In venti ore, poi, sono tornato a Massa, mi sono preparato qualcosa per cena, ho fatto una doccia e sono uscito di corsa. Ho cercato qualcuno in centro, non ho trovato nessuno.
Colpa del freddo, ovvio che fa freddo. E' scesa una perturbazione da nord, porta la neve.
Ho continuato a girare, mi sono spostato più a sud, ancora non ho trovato nessuno.

Quando va così, il semplice vagare per la tua città, forse il semplice vagare e basta diventa una cosa diversa, più avida, che non so raccontare. Sapevo che avrebbe fatto freddo.

Sono finito ubriaco da qualche parte, a casa di amici. Probabilmente verso Viareggio. O forse Pietrasanta. Non lo so. Ho passato la notte da loro.

Mi sveglio venti ore dopo, mattina presto.
Guardo bene il calendario, che non è il mio, attaccato alla parete che non è la mia.
24 febbraio 2013, è passato un altro anno.

Vado in bagno, cerco acqua per diluire il mal di testa. Puzzo di una notte fuori, apro la finestra per prendere aria.
Ancora poca luce,
avrei dovuto sapere che avrebbe fatto freddo.





Sulle prime dò la colpa all'alcool. Il freddo dalla faccia scende nei polmoni e lava via ogni dubbio:
ce l'ho di fronte davvero.

Ho questo amico, un operatore molto bravo.
E' convinto che se ti svegli presto la mattina, qualunque sessione di riprese tu abbia davanti andrà meglio. Gli ho chiesto perchè, non mi ha mai spiegato bene.
Se guardi la prima luce del giorno, dice lui, resta dentro ogni immagine che giri, dopo.

Scendo in spiaggia.




Non sono solo.
Fa bene, ti aiuta a capire che non è tutto lì solo per te.
Perchè neve e mare per me sono sempre stati due mondi magici, accostabili solo una volta ogni molti anni, e mai così tanto.
Come le profezie.
Tranne che quando succede qualcosa così, finisci per farti certe domande che non vuoi farti mai.
Che riguardano quello che può succedere e quello che no. E chi decide se si o no.

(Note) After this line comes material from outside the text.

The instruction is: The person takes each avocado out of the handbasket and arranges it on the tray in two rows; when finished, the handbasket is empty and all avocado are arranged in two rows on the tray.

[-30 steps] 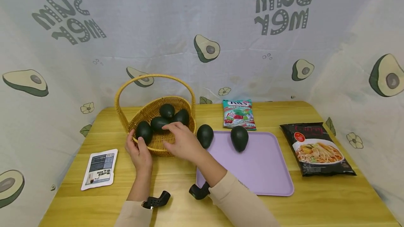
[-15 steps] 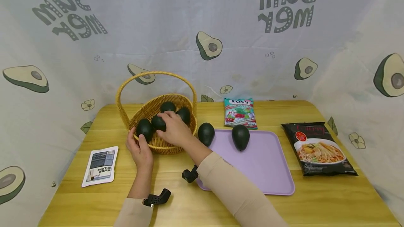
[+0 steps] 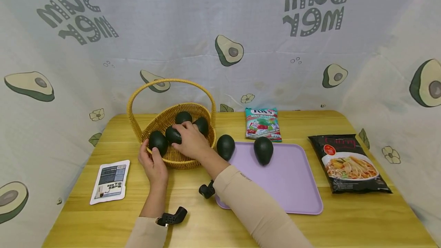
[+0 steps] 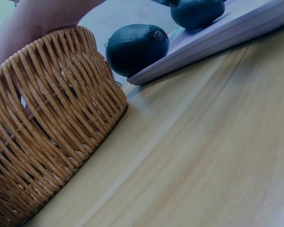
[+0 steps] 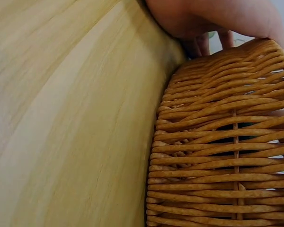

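Observation:
A yellow wicker basket (image 3: 179, 162) with a tall arched handle stands at the back left, with several dark green avocados in it. My left hand (image 3: 154, 167) holds its front-left rim, thumb beside the leftmost avocado (image 3: 158, 142). From the right, my right hand (image 3: 193, 141) reaches over the front rim and grips the middle avocado (image 3: 173, 135) inside; its fingertips are partly hidden. In the left wrist view, that hand's wrist (image 4: 47, 19) crosses the basket's woven wall (image 4: 61, 109). The right wrist view shows my left hand (image 5: 222, 16) against the basket side (image 5: 217, 142).
A lilac tray (image 3: 286, 186) lies right of the basket. One avocado (image 3: 263, 150) is on it, another (image 3: 225, 147) at its back-left corner. A candy bag (image 3: 263, 124) lies behind, a black noodle packet (image 3: 349, 163) at right, a white pouch (image 3: 110, 181) at left.
My right hand has moved forward, deeper into the basket, and taken hold of the middle avocado. My left hand stays on the rim. The view has shifted slightly.

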Action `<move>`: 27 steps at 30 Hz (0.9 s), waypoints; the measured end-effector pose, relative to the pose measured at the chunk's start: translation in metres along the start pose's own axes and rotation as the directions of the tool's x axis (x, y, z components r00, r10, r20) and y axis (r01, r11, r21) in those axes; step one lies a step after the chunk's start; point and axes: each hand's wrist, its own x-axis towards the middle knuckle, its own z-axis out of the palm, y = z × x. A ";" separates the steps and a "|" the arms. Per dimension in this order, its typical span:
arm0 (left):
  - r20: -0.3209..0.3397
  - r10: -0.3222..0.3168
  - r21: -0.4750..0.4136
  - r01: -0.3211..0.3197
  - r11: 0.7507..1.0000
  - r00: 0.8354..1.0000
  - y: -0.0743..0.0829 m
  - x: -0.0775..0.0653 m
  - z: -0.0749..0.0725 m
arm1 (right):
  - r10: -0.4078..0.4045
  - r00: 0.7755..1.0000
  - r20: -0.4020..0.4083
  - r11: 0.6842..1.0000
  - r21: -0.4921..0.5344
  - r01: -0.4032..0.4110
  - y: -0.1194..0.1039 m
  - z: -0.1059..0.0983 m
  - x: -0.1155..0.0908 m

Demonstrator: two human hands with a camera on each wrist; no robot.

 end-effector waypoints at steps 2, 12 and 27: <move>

Che riguardano i luoghi dove sei stato, su questa palla di terra, e quelli dove no.
E se c'è un posto per te, negli uni e negli altri.
E ancora, chi decide.
Chi decide dove sei, e se stai bene con quello che hai intorno.




Del giorno che chiamiamo 24 febbraio i Romani ad un certo punto avevano deciso ce ne sarebbero stati due, in un anno, una volta ogni 4 anni. Il secondo lo chiamavano come il primo, ma aggiungevano bis.
Ho sempre pensato fosse un pò come prendere un giornata, con tutto quello che c'è stato dentro, e dargli una seconda possibilità.

A volte, anche in altri giorni, penso la stessa cosa quando mi sveglio presto la mattina e guardo sorgere l'alba.
Fino a quando non torna la notte resto con l'impressione di aver rubato alla realtà quell'intera giornata: quello che accade, i posti che visito, la gente che li vive.

Di aver permesso cose che altrimenti non avrebbero potuto.